- _The task_
Read the data and repeat all of it exactly.

- _Collected data_
-*-*-

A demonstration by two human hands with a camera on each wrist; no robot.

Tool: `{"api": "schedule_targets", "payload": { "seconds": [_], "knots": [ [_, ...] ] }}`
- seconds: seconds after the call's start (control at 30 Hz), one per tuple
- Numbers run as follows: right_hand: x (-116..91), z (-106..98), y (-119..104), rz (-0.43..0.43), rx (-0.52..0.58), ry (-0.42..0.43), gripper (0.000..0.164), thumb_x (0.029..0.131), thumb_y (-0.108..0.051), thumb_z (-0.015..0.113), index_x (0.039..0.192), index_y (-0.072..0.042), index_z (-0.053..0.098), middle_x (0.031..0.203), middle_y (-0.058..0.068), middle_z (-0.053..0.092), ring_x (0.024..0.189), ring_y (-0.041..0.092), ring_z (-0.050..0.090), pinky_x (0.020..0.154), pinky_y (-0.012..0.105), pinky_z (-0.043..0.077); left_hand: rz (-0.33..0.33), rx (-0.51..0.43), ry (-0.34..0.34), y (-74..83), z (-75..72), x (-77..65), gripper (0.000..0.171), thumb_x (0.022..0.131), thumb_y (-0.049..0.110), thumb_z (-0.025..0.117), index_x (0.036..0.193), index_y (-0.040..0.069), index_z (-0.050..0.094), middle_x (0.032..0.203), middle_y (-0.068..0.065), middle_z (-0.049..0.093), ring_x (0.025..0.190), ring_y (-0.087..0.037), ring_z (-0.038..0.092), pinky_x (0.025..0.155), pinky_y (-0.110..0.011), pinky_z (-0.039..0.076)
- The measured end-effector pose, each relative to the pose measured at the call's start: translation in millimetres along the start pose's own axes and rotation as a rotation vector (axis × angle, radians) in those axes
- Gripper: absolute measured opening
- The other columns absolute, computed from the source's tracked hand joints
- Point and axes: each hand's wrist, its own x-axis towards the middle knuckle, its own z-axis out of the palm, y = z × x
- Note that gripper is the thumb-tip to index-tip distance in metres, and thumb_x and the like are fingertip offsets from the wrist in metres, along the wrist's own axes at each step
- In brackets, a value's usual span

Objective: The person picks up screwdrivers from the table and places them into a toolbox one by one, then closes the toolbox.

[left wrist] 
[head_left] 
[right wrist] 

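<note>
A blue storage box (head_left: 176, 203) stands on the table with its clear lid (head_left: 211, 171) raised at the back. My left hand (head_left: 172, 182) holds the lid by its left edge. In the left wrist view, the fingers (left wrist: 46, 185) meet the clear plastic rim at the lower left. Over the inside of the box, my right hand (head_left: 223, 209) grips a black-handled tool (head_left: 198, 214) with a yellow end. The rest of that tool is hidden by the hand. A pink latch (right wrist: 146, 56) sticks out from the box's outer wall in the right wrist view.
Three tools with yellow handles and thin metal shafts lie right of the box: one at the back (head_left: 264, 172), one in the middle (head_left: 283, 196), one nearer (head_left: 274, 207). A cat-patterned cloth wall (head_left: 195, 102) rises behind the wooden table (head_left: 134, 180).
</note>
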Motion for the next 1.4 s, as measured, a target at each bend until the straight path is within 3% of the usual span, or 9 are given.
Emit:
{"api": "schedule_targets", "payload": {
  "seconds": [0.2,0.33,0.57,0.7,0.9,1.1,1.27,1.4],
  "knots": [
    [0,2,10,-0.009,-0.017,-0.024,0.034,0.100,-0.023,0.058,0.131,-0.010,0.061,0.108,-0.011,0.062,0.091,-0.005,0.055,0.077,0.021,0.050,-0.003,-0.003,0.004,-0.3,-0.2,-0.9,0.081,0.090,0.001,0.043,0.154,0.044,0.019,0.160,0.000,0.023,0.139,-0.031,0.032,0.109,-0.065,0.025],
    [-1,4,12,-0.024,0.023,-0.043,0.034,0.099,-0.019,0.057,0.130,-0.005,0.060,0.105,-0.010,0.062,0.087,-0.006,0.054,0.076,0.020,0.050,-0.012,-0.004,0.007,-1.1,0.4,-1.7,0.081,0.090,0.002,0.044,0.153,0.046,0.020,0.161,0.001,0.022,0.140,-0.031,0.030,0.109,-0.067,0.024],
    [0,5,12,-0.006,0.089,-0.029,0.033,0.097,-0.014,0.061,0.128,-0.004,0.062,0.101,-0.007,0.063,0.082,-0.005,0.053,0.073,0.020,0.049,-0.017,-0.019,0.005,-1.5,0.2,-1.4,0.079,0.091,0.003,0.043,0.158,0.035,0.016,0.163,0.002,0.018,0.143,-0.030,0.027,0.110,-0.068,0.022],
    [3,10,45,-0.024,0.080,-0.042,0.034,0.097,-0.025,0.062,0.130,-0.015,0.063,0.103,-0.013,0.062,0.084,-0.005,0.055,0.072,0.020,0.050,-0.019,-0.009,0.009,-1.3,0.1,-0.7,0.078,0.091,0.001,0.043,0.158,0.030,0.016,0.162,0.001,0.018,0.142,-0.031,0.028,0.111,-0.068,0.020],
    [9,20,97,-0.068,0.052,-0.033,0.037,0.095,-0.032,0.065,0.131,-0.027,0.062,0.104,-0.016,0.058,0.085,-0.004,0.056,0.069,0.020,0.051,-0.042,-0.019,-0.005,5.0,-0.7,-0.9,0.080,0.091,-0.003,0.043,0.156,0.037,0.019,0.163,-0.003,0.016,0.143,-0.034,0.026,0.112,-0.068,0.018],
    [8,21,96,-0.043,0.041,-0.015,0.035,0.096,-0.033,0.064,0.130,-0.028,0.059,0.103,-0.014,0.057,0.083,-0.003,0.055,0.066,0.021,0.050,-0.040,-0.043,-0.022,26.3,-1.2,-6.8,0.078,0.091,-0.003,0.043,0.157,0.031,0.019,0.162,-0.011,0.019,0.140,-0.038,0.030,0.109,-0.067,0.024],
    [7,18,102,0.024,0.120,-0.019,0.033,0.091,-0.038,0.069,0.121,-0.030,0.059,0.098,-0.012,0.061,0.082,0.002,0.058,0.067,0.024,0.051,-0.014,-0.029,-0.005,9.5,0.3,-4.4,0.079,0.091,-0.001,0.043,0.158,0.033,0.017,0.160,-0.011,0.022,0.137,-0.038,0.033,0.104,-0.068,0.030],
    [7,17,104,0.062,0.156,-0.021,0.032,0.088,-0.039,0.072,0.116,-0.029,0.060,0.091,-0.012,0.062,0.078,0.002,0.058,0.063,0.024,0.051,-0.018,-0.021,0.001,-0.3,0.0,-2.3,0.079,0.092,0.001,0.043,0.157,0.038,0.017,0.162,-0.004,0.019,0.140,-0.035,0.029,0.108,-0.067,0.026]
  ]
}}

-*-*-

- _Task response_
A demonstration by two human hands with a camera on each wrist; no robot.

Tool: `{"api": "schedule_targets", "payload": { "seconds": [_], "knots": [ [_, ...] ] }}`
- seconds: seconds after the call's start (control at 30 Hz), one per tuple
- Numbers run as follows: right_hand: x (-116..91), z (-106..98), y (-119..104), rz (-0.43..0.43), rx (-0.52..0.58), ry (-0.42..0.43), gripper (0.000..0.164), thumb_x (0.029..0.131), thumb_y (-0.108..0.051), thumb_z (-0.015..0.113), index_x (0.039..0.192), index_y (-0.072..0.042), index_z (-0.053..0.098), middle_x (0.031..0.203), middle_y (-0.058..0.068), middle_z (-0.053..0.092), ring_x (0.024..0.189), ring_y (-0.041..0.092), ring_z (-0.050..0.090), pinky_x (0.020..0.154), pinky_y (-0.012..0.105), pinky_z (-0.043..0.077); left_hand: rz (-0.33..0.33), rx (-0.51..0.43), ry (-0.34..0.34), y (-74..83), z (-75..72), x (-77..65), gripper (0.000..0.171), thumb_x (0.022..0.131), thumb_y (-0.049..0.110), thumb_z (-0.025..0.117), index_x (0.036..0.193), index_y (-0.040..0.069), index_z (-0.050..0.094), middle_x (0.032..0.203), middle_y (-0.068..0.065), middle_z (-0.049..0.093), ring_x (0.025..0.190), ring_y (-0.087..0.037), ring_z (-0.038..0.092), pinky_x (0.025..0.155), pinky_y (-0.110..0.011), pinky_z (-0.039..0.076)
- The measured end-effector pose, each relative to the pose measured at the call's start: translation in millimetres along the start pose's own axes and rotation as a rotation vector (axis × angle, radians) in those axes
- Gripper: absolute measured opening
- The other columns absolute, computed from the source's tracked hand joints
- Point and axes: each hand's wrist, its own x-axis towards the middle knuckle, its own z-axis out of the palm, y = z × x
- Note that gripper is the thumb-tip to index-tip distance in metres, and thumb_x and the like are fingertip offsets from the wrist in metres, along the wrist's own axes at each step
- In brackets, a value's usual span

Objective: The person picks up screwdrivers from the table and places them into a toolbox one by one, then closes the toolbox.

[left wrist] 
[head_left] 
[right wrist] 

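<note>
A blue storage box (head_left: 176, 203) stands on the table with its clear lid (head_left: 211, 171) raised at the back. My left hand (head_left: 172, 182) holds the lid by its left edge. In the left wrist view, the fingers (left wrist: 46, 185) meet the clear plastic rim at the lower left. Over the inside of the box, my right hand (head_left: 223, 209) grips a black-handled tool (head_left: 198, 214) with a yellow end. The rest of that tool is hidden by the hand. A pink latch (right wrist: 146, 56) sticks out from the box's outer wall in the right wrist view.
Three tools with yellow handles and thin metal shafts lie right of the box: one at the back (head_left: 264, 172), one in the middle (head_left: 283, 196), one nearer (head_left: 274, 207). A cat-patterned cloth wall (head_left: 195, 102) rises behind the wooden table (head_left: 134, 180).
</note>
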Motion for the next 1.4 s, as measured, a target at each bend until the straight path is within 3% of the usual span, or 9 are given.
Emit:
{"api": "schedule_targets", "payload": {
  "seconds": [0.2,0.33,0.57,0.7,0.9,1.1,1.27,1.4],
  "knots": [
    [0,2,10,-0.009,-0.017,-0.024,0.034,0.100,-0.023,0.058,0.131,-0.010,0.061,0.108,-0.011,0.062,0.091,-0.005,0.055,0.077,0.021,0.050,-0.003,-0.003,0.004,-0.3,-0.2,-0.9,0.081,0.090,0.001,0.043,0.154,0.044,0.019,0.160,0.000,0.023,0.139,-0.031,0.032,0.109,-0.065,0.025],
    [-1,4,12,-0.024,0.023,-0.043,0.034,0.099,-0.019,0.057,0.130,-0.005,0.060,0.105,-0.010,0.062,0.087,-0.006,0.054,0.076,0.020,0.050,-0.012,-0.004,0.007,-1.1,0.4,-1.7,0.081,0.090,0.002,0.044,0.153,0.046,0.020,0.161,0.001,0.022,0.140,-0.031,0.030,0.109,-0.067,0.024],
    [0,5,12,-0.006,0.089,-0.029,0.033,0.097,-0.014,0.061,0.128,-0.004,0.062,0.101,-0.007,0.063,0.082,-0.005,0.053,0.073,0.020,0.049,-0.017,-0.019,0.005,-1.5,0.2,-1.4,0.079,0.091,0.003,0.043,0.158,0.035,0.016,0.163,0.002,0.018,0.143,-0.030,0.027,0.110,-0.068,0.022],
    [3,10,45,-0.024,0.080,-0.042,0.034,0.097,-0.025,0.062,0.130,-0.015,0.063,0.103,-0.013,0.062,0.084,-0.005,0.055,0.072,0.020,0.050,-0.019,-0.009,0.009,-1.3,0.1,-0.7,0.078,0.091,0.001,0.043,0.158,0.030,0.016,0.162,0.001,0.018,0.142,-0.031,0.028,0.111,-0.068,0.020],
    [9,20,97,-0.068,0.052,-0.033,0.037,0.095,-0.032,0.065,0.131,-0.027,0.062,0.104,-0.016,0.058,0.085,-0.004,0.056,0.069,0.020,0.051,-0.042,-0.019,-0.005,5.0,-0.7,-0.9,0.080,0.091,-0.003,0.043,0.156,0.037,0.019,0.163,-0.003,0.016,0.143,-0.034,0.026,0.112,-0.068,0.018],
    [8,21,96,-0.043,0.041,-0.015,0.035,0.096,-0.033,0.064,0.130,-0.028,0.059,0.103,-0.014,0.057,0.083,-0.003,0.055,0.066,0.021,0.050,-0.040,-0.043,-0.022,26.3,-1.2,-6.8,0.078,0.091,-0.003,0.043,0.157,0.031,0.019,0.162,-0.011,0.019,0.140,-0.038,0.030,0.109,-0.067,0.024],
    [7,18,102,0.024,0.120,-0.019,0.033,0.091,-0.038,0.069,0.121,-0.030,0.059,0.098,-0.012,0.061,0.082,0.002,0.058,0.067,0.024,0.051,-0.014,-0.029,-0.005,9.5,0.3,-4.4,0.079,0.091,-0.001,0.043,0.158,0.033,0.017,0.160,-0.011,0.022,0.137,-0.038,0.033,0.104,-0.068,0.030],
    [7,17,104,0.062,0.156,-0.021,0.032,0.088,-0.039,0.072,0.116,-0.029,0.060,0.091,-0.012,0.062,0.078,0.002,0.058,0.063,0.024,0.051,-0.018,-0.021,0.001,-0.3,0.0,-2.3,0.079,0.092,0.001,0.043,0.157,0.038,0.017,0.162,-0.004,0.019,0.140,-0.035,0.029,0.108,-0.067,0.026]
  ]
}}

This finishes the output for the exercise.